There are moments where Vane himself feels the sort of dread the Existentialists of the 20th century would write about:

Then first I knew what an awful thing it was to be awake in the universe: I was, and could not help it!

And also the sort of idea Hermann Hesse presented in Demian, that a human being is not a finished thing, but an experiment, or a process, always in a state of becoming:

I saw now that a man alone is but a being that may become a man—that he is but a need, and therefore a possibility.

As a result, although MacDonald is clearly writing about a Christian redemption achieved through giving oneself up to God — and returning to the unconvincing, innocent state of his over-cute children — it nevertheless brings in a psychological complexity that means it’s far from presenting it as an easy, simple, or painless thing to do.

Lilith has a mixed feel. On the one hand, there’s the obvious joy Vane takes in the children, which can’t help but make me think of the grandfatherly MacDonald allowing himself to be piled on, and have his beard tugged by, his no-doubt numerous grandchildren (he had, after all, eleven children, so could easily have had a small army of grandkids); on the other, there’s a sense of still, even at the end of life, trying to find a solution to the riddle of oneself, and the burden that being, and willing, bring to the life of a human soul. As Mr Raven says, at one point:

“Indeed you are yourself the only riddle. What you call riddles are truths, and seem riddles because you are not true.”

As a fantasy, I found it a lot less enjoyable than Phantastes, even though its story was more focused. (It still had its bizarre episodes that did little to help the plot except add wonders and horrors, as in the land where monsters and wild animals burst out of and back into the ground, or the ruined castle where skeletons dance at night.) It seems, to me, that MacDonald never wrote enough of this sort of adult fantasy to really hone the form, but nevertheless had a natural feel for how to make serious use of his imagination.

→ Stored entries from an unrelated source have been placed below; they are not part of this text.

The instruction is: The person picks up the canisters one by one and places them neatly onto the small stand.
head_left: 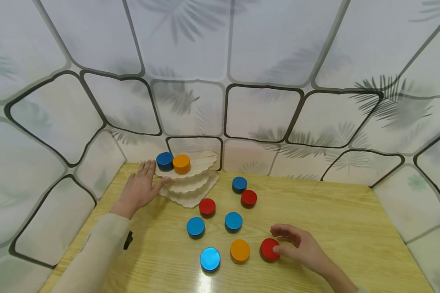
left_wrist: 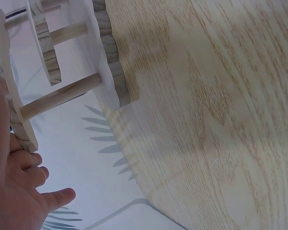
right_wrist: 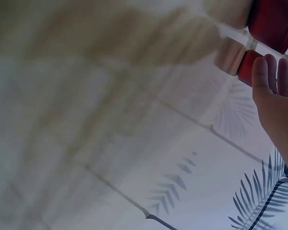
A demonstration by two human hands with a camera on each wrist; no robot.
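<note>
A tiered wooden stand (head_left: 190,197) with scalloped boards stands at the back left. On its top board sit a dark blue round block (head_left: 165,161) and an orange round block (head_left: 181,164). My left hand (head_left: 141,188) holds the left end of the top board, thumb along the front and fingers beyond the end. At the front right, my right hand (head_left: 300,249) is around a red round block (head_left: 269,249) on the table. Its thumb overlaps the block's right side, while the fingers are spread behind it, apart from it.
Between the hands on the wooden table (head_left: 337,215) lie an orange block (head_left: 240,251), several blue blocks (head_left: 210,259) and two more red blocks (head_left: 207,207). A patterned fabric wall (head_left: 264,114) borders the table at the back and sides.
</note>
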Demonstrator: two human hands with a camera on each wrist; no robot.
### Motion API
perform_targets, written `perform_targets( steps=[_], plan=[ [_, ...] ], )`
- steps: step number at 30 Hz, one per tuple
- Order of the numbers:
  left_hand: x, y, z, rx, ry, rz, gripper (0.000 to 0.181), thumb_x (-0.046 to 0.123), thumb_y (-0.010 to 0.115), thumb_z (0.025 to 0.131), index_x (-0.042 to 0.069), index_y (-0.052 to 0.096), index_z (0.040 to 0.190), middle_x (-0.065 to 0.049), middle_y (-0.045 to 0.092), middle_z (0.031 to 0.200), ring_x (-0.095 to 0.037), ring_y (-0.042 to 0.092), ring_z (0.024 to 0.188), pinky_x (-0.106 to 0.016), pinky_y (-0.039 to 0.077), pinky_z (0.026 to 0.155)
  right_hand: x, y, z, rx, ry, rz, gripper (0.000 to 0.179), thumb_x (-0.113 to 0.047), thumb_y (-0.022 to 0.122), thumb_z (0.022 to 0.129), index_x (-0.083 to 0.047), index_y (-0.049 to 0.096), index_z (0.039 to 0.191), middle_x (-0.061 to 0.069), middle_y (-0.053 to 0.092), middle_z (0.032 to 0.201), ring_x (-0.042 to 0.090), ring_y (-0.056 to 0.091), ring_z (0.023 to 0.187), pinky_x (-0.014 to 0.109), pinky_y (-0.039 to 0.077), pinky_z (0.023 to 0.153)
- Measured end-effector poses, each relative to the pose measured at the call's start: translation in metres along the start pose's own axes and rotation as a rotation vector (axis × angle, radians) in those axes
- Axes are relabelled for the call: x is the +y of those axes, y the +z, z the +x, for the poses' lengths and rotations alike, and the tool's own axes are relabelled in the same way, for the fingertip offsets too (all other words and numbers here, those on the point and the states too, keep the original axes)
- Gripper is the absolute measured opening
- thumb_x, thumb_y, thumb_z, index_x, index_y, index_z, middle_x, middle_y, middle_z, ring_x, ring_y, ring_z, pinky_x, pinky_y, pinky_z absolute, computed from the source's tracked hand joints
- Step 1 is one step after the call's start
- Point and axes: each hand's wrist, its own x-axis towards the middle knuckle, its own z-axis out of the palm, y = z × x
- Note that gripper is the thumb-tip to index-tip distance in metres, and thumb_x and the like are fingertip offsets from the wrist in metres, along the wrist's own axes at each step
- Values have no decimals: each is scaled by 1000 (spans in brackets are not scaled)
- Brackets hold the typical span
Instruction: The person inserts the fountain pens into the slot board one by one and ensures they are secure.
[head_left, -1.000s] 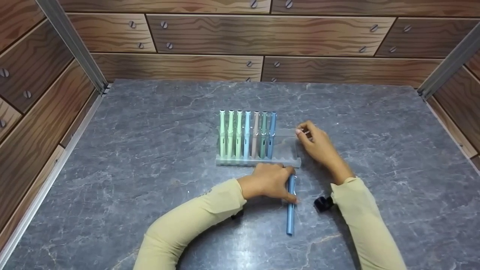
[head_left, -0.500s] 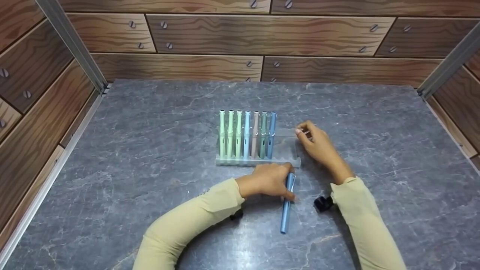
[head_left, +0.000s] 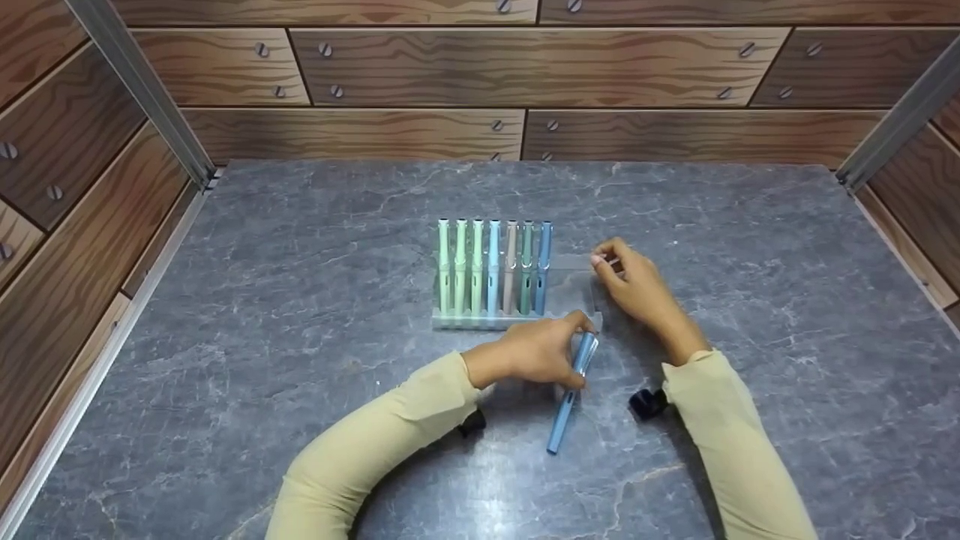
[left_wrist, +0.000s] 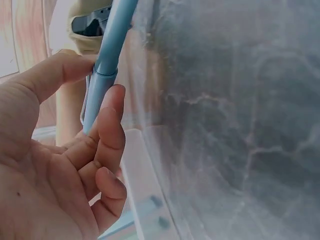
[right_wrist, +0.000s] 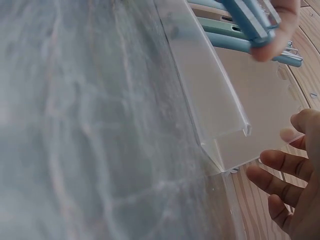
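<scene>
My left hand (head_left: 536, 351) pinches a blue pen (head_left: 562, 420) between thumb and fingers, just in front of the stand. The pen slants, its clip end up near the stand's front lip. In the left wrist view the thumb and fingers meet around the blue pen (left_wrist: 106, 62). A clear pen stand (head_left: 574, 289) holds a row of upright-leaning pens (head_left: 493, 270): light green, light blue, pinkish, dark green and blue. My right hand (head_left: 634, 289) holds the stand's right edge. In the right wrist view, thumb and a fingertip lie on either side of the clear panel (right_wrist: 255, 95).
Both sleeves are pale yellow, with a black wrist camera (head_left: 646, 405) by the right one. A grey marbled tabletop (head_left: 262, 300) lies beneath, walled by wood-patterned panels (head_left: 547, 67) and metal corner posts (head_left: 142, 90).
My left hand has raised the blue pen slightly towards the stand. Its lower end has swung to the left, so it now slants. The right hand has stayed at the stand's edge.
</scene>
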Motion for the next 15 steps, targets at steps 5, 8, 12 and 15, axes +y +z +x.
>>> perform_targets(
  steps=[5,8,12,15],
  plan=[
    [0,-7,-2,-7,35,-85,66,24,80,76,21,45,131,7,60,71,-7,55,57,-21,43,51,1,-1,0,-2,3,0,20,-15,51,99,2,55,109,24,64,103,39,62,97,52,48,90],
    [-1,-11,-4,-9,48,-118,67,23,80,78,20,43,134,7,61,73,-7,56,59,-20,43,52,1,-1,1,-4,8,5,20,-16,51,99,1,55,110,24,64,103,39,62,97,52,48,90],
    [-2,-15,-6,2,58,-146,68,22,79,79,20,42,136,5,63,75,-7,57,61,-20,45,55,0,-2,1,-20,14,3,22,-18,50,100,0,55,111,23,64,105,39,62,98,51,49,90],
    [-3,-18,-7,11,74,-158,68,20,78,80,19,41,137,4,64,76,-7,56,62,-20,44,56,0,-2,0,-34,21,3,23,-20,49,100,0,54,112,24,63,106,39,62,99,51,49,91]
  ],
)
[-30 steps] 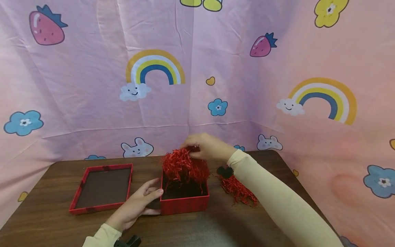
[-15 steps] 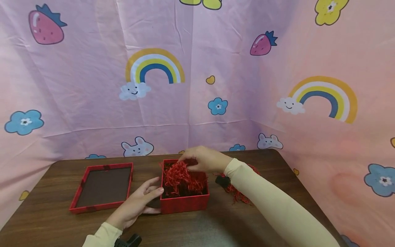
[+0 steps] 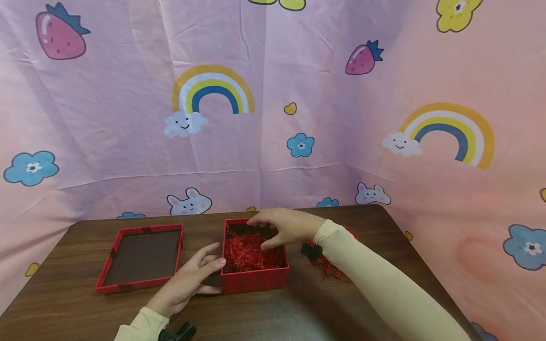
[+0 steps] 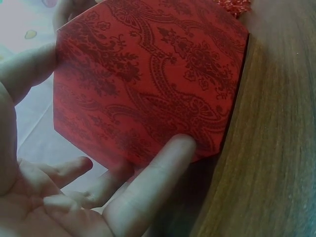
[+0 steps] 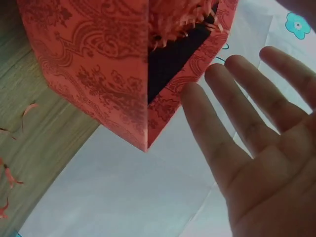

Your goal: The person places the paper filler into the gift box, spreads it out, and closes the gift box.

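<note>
A red paisley-patterned box stands uncovered at the middle of the table, with red shredded paper lying inside. My left hand rests its fingers against the box's left wall, the thumb up near the rim. In the left wrist view a fingertip touches the patterned side. Over the box's right rear part hovers my right hand, fingers spread and holding nothing. In the right wrist view its loose fingers appear beside the box wall, with paper shreds visible inside.
The box's shallow red lid lies at left, its dark inside facing up. More red shredded paper is heaped right of the box, partly behind the right forearm. Stray shreds dot the table. A cartoon-printed cloth hangs behind.
My right hand has lowered a clump of red shredded paper into the box and let it go, its fingers spreading. My left hand has stayed at the box's side.
</note>
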Demonstrator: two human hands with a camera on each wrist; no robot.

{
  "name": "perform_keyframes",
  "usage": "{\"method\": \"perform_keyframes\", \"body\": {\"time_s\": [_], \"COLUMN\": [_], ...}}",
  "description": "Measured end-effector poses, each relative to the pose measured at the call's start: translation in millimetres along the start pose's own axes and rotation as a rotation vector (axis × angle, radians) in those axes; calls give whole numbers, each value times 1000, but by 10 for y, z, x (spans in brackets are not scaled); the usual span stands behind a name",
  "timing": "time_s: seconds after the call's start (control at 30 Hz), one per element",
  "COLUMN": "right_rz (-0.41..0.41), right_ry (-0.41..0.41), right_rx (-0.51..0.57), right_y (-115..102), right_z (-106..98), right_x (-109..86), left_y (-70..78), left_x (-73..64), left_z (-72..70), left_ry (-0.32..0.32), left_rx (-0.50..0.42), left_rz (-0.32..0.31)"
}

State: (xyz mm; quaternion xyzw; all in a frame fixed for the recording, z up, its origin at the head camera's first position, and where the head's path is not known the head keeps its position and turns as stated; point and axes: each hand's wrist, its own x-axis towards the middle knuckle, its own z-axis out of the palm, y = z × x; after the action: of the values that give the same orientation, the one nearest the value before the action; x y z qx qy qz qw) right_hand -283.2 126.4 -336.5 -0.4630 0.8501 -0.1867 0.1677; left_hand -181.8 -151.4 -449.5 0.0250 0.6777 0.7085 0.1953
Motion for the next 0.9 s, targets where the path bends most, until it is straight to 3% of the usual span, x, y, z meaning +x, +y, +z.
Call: {"method": "perform_keyframes", "body": {"time_s": [0.33,0.57,0.7,0.9], "right_rz": [-73,-82,-72,-104], "right_ry": [-54,-181,-220,-185], "right_rx": [-85,-156,-142,-114], "right_y": [-54,-36,-8,-25], "right_z": [322,579,610,486], "right_x": [119,247,271,233], "left_y": [16,-18,-14,-1], "left_x": [-32,-19,-28,-38], "left_z": [13,23,28,10], "left_ry": [8,8,5,-2], "left_rx": [5,-6,-5,0], "left_rz": [13,10,11,15]}}
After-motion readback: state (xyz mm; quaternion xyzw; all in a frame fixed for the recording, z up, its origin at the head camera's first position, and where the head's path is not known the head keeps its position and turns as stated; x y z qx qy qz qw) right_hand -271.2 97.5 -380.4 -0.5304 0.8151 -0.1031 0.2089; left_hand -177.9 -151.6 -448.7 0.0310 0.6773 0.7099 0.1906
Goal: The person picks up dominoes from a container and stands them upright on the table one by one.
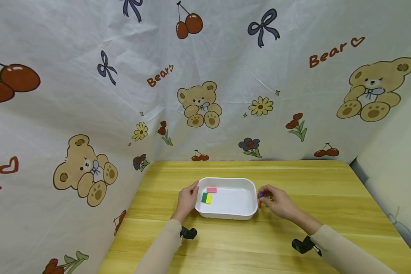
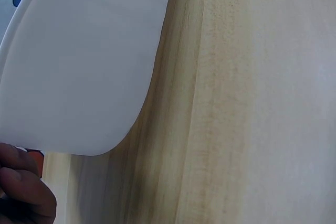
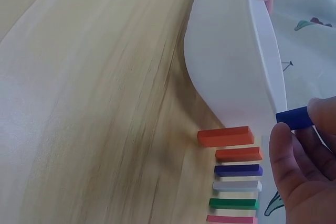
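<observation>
Two beige sleeves (image 1: 162,243) seen nearest, black camera (image 1: 189,233) worn at each wrist. Wooden table (image 1: 246,247) below.

Dark blue block (image 3: 294,118): pinched in right hand (image 1: 277,203), thumb and fingertips clamped on it. Held just beside the tray's right end, clear of the row of blocks. Its long axis is set crosswise in the right wrist view, slightly tilted, roughly in line with the row's blocks; bare end pointed at the tray rim, other end covered by fingers. Purple patch only in head view.

Row by the tray's right end, seen in right wrist view: big orange block (image 3: 226,137) closest to tray, then smaller orange block (image 3: 239,154), purple block (image 3: 238,170), white block (image 3: 236,186), green block (image 3: 233,203), pink block (image 3: 231,219). Long axes near parallel, gaps between; upright or flat cannot be told.

White tray (image 1: 226,215): placed mid-table, long axis left-right, about parallel to the table's far edge. Left end gripped by left hand (image 1: 186,199), fingers closed on the rim.

Inside tray, left end: yellow block (image 1: 209,198) and dark green block (image 1: 204,197) laid side by side, long axes near-far, slightly skewed; flat pink piece (image 1: 211,190) beyond them, long axis left-right, toward the far left corner.

Bear-print cloth (image 1: 233,64) hung behind the table's far edge.
</observation>
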Demonstrator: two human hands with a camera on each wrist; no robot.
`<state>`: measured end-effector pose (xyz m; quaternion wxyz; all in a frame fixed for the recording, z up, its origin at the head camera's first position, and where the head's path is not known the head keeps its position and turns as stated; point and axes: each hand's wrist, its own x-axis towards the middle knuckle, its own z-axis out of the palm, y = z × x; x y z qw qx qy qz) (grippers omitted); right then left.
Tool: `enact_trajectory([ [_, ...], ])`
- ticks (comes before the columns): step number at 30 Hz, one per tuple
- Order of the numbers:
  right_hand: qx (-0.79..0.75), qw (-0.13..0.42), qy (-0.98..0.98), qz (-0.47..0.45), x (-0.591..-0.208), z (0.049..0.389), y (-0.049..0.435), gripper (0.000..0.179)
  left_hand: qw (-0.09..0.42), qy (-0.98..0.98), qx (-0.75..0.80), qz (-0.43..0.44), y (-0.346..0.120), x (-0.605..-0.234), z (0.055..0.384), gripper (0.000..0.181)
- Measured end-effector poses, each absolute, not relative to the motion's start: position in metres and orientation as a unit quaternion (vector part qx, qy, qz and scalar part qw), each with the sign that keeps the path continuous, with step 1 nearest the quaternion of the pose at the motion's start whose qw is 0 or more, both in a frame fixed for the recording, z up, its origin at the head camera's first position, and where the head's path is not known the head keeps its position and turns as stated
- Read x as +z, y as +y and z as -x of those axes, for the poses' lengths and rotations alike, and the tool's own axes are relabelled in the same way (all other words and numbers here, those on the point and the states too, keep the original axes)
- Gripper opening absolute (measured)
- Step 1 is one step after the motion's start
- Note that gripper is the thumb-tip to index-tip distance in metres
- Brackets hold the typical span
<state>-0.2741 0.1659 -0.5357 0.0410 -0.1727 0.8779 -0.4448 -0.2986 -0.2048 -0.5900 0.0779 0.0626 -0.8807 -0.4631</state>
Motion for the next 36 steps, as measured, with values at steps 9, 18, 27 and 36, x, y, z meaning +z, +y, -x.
enact_trajectory([
  [9, -0.443, 0.043, 0.885, 0.137, -0.542, 0.272, 0.171, 0.027, 0.079, -0.879, -0.465, -0.064, -0.205, -0.590, 0.297, 0.037],
  [18, -0.460, 0.055, 0.880, 0.104, -0.555, 0.272, 0.175, 0.029, 0.080, -0.880, -0.464, -0.064, -0.207, -0.590, 0.298, 0.037],
  [27, -0.462, 0.042, 0.881, 0.097, -0.574, 0.275, 0.175, 0.025, 0.078, -0.880, -0.465, -0.059, -0.206, -0.590, 0.297, 0.037],
  [36, -0.452, 0.048, 0.887, 0.081, -0.585, 0.272, 0.174, 0.024, 0.074, -0.878, -0.469, -0.057, -0.206, -0.588, 0.297, 0.037],
])
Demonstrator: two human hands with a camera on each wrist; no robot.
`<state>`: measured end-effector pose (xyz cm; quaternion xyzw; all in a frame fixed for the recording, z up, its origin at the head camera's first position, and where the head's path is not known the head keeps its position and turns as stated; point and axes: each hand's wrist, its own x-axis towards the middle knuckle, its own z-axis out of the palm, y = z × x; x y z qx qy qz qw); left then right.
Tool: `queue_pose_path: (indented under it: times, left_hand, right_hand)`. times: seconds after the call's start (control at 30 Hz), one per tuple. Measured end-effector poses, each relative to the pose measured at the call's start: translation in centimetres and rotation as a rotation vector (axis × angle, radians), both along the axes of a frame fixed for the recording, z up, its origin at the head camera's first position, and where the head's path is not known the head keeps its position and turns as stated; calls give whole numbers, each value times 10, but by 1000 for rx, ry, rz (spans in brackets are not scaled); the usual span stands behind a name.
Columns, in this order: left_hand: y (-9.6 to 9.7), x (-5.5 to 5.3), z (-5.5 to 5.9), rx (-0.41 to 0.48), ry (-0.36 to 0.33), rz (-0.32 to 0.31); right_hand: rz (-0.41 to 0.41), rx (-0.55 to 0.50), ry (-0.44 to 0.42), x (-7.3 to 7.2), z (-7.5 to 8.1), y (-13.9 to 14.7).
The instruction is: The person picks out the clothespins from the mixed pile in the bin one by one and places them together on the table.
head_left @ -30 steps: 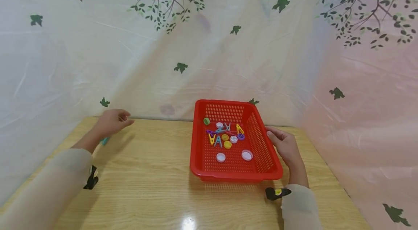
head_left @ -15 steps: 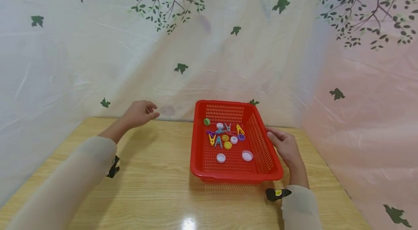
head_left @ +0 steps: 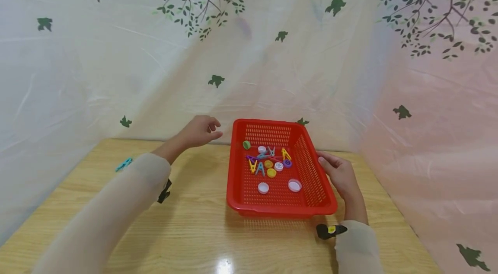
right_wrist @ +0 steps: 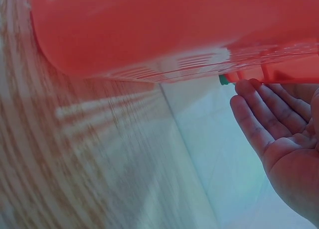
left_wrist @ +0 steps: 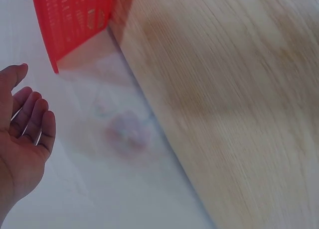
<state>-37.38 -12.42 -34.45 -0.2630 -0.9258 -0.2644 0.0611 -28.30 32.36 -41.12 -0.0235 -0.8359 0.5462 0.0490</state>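
Observation:
My left hand [head_left: 201, 131] hovers over the far edge of the table, just left of the red basket [head_left: 277, 210]. In the left wrist view its fingers [left_wrist: 36, 114] are loosely bent, with nothing in them. My right hand [head_left: 339, 171] grips the basket's right rim, its thumb up at the edge; in the right wrist view the fingers [right_wrist: 271, 112] reach along beneath the rim. Inside the basket lie several clothespins, such as a yellow clothespin [head_left: 253, 166], and several bottle caps, among them a white cap [head_left: 263, 188] and a green cap [head_left: 247, 144].
A teal clothespin [head_left: 123, 164] lies by itself on the left part of the wooden table [head_left: 186, 230]. Behind the table and at both sides hangs a pale curtain [head_left: 175, 75] printed with leaves and branches.
My left hand has moved right from near the teal clothespin to beside the basket, uncovering that clothespin. The right hand and the basket have stayed put.

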Motion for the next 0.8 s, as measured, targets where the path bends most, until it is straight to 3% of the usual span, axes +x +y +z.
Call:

MacDonald’s two adult fantasies were both early entries in the Ballantine Adult Fantasy series (Phantastes coming out in April 1969, Lilith in September the same year), their contents perfectly suited to those flower-powerishly innocent Gervasio Gallardo covers, with their mix of childlike wonder and fairy-tale strangeness. But there’s definitely a darker element there, too, and at its most potent in Lilith’s resistant struggle to being redeemed in Mr Raven’s life-in-death House of Bitterness. This comes across as a little too genuine to be merely MacDonald’s invention, but more likely something he felt, to some degree, himself.